Kaplan insisted that the law’s protections don’t apply to Carpenter because Kiera died as a result of Carpenter’s actions after pregnancy—namely her approach to cutting the umbilical cord and a slight delay in calling 911 when Kiera didn’t respond to CPR.
But Fayerberg argued that AB 2223 does protect Carpenter, whose case wouldn’t have drawn attention from law enforcement were it not for Carpenter’s behaviors during pregnancy and her home birth. Fayerberg asserted that the act of cutting the umbilical cord is also protected, because “cutting the umbilical cord is an act that is necessarily related to pregnancy,” and AB 2223 protects “any acts or omissions with respect to pregnancy, including perinatal death.” Fayerberg insisted the California law protects Carpenter’s decision to have a home birth, as well.

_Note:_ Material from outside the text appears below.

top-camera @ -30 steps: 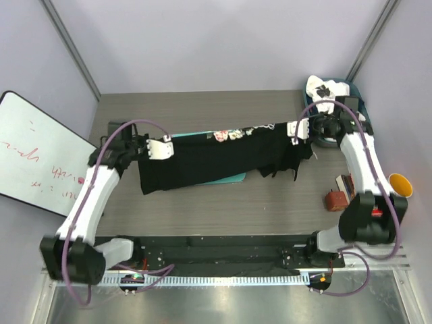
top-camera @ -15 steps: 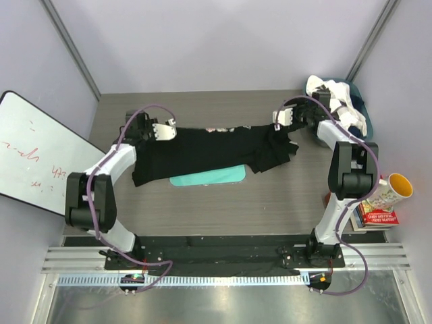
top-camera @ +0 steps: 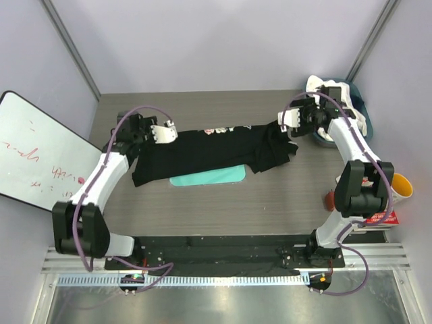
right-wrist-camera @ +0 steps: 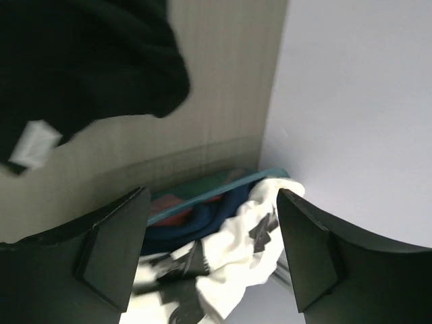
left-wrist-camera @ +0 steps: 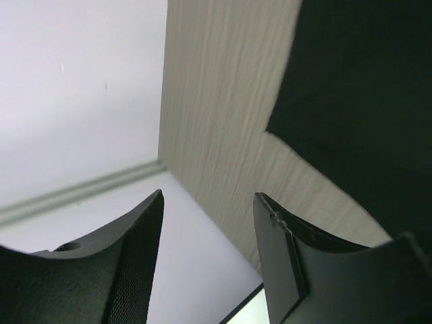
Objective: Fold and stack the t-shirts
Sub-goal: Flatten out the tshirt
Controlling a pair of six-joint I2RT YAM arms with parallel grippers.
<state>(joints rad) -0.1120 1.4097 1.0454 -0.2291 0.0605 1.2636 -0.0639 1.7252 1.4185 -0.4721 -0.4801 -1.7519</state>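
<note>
Black t-shirt (top-camera: 196, 152) shows its rose print (top-camera: 221, 129) only from above.

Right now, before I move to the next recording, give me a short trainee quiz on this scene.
1. True or false: the left gripper is shut on the black t-shirt.
2. What does the black t-shirt partly cover? A) teal board B) whiteboard C) orange cup
3. Fill in: the white t-shirt with black patches lies at the table's far ___ corner.
Key: 1 false, its fingers are open and empty; 2 A; 3 right.
</note>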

A county coroner in 2020 deemed the newborn’s death an “accident” and the cause of death as “perinatal death associated with methamphetamine and buprenorphine exposure and unattended delivery.” But a Yale University expert who reviewed placental records for Carpenter’s legal team determined that blood loss from a rupture unrelated to substance use (causing hemorrhages at the umbilical stump and germinal matrix, a part of the developing brain) was the cause of death for the newborn.
Last year, a medical examiner testified at a hearing that there’s no certainty Kiera would have survived a hospital birth, and the same examiner said that Kiera’s death is “not a homicide because there’s no intent to kill.”